Have you ever felt distracted at work? Unable to keep your focus on that slide deck, or that documentation, or whatever you need to get done?
The good news is there’s a skill that can be learned, by anyone, anytime, even in the hustle and bustle of the office. You don’t need a subscription to an app or to purchase anything. The only thing you need is a place to sit or lie down. A quiet area can help but isn’t required.
The skill you’ll be learning is called Mindfulness, and yes, it is a type of meditation. However, you do not need to buy incense, or finger cymbals, or sit in the lotus position. Any predetermined mental images you have of meditation should be tossed out.
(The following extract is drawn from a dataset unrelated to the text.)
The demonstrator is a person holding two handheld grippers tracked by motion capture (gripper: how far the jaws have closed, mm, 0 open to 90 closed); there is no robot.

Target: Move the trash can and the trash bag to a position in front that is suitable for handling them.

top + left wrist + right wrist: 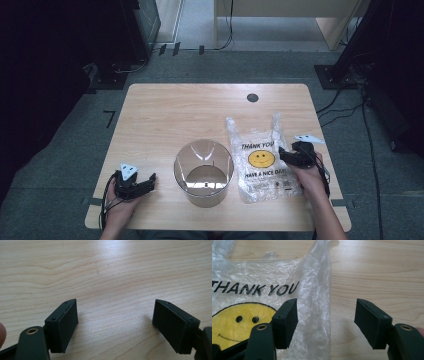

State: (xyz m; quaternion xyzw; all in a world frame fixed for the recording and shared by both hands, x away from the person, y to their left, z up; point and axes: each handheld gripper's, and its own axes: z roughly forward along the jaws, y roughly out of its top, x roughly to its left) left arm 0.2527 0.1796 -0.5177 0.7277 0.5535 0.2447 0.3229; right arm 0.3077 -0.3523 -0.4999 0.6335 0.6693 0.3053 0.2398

An introduction to mindfulness meditation can be distilled down to four bullet points:
- Sit in a comfortable position (lying down is fine, just try not to fall asleep)
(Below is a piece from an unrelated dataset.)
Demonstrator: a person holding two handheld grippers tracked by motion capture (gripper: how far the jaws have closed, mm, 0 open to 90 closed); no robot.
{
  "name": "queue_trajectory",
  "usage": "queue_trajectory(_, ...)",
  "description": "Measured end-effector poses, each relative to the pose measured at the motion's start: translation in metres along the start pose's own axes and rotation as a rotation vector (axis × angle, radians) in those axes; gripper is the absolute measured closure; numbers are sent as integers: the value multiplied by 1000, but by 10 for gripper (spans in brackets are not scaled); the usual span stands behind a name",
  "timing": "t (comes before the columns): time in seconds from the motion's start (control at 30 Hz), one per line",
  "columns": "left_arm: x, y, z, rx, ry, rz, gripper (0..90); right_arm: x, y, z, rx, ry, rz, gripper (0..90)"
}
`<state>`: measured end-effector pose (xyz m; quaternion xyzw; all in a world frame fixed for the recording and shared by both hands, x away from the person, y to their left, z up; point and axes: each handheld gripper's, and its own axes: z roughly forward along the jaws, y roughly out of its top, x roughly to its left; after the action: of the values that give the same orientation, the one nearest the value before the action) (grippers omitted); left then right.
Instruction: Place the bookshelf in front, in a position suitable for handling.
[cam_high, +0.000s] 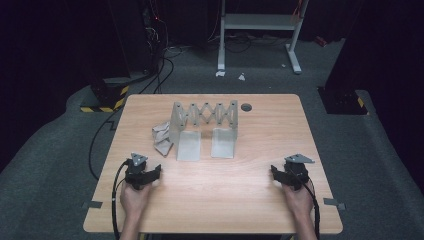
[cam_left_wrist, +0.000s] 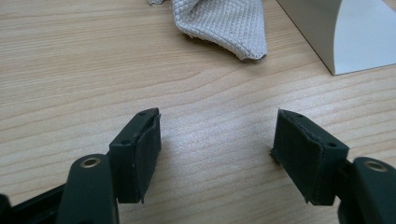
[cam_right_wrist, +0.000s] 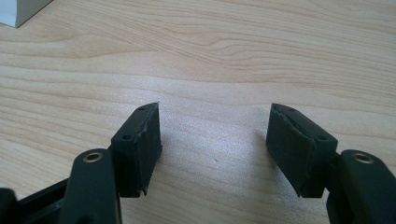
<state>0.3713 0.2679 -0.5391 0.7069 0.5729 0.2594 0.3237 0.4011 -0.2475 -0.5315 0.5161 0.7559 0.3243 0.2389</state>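
Dark floor and cables surround a pale wood-grain counter (cam_high: 215, 200). Near its front left edge a hand rests holding the left gripper (cam_high: 143, 172), whose jaws stand spread wide with only bare wood between them, as the left gripper view (cam_left_wrist: 217, 144) shows. Ahead of this gripper and a little to its right lies a crumpled grey waffle-weave cloth (cam_high: 161, 137), apart from the jaws; in the left gripper view the cloth (cam_left_wrist: 219, 25) sits beyond the fingertips. Just right of the cloth and touching it stands a grey accordion rack (cam_high: 205, 125) with two upright panels, well ahead of both grippers. Near the front right edge the other hand holds the right gripper (cam_high: 289, 176), its jaws likewise spread over bare wood (cam_right_wrist: 215, 144).
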Motion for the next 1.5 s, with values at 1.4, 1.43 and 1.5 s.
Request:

- Focus on your breath. Try to pay attention to where you feel it, whether that be in your nose, stomach or lungs. At this point, your mind is going to go absolutely bonkers. You’ll be thinking about lunch/dinner, the email you just sent, the next—whatever. This is 100% ok.
- When you notice your mind has lost focus from your breath, gently bring your attention back to the breath.
That’s all there is to it! It sounds simple, but starting out it can be a bit frustrating because you’ll notice your mind wanders what seems to be constantly. This doesn’t mean you’re failing, or not doing it correctly. The whole point of mindfulness is to notice your mind thinking, and then bring your attention (and focus) back to the breath. In doing this you are training your brain, quite literally, to get better at focusing.
This is where people lose interest in meditation. Initially, I made the mistake of thinking meditation was about clearing the mind of thoughts. It’s not. The entire point of Mindfulness is to become more aware of the thinking that goes on in your head. As you practice more and more, you’ll become acutely aware of these patterns. This is the key of Mindfulness meditation; observe and recognize the thoughts, and then return to the simple task of breathing.
You might be wondering “How is sitting down, focusing on my breath going to help me finish this slide deck?” Well, just like how you go to the gym to build your physical health, mindfulness is like taking your brain muscles to the gym. You’re training your mind to become more aware of its thinking patterns and bringing your attention back to your object of focus, with mindfulness. What will happen over time is you’ll find you become lost in thought less often and are able to focus on the present moment more. Yes, this includes finishing your slide deck.
A Harvard study found practicing Mindfulness can literally change the structure of the brain. Study subjects showed decreased mass in the parts of the brain responsible for stress, and increased mass in the parts of the brain related to compassion. This an actual brain hack that is accessible, immediately, to you. You don’t need patchouli or a gong, just a quiet place to sit.
Find 5 or 10 minutes each day and try it out. If you think you’d do better with an app, there are tons out there. Almost all of them have free/trial content. Try a few and see what clicks with you. The one I enjoy most is 10% Happier. Out of all the apps I’ve tried. they explain the ‘why’ of it the best. May you be well on your journey to training your mind—the lens through which you experience everything.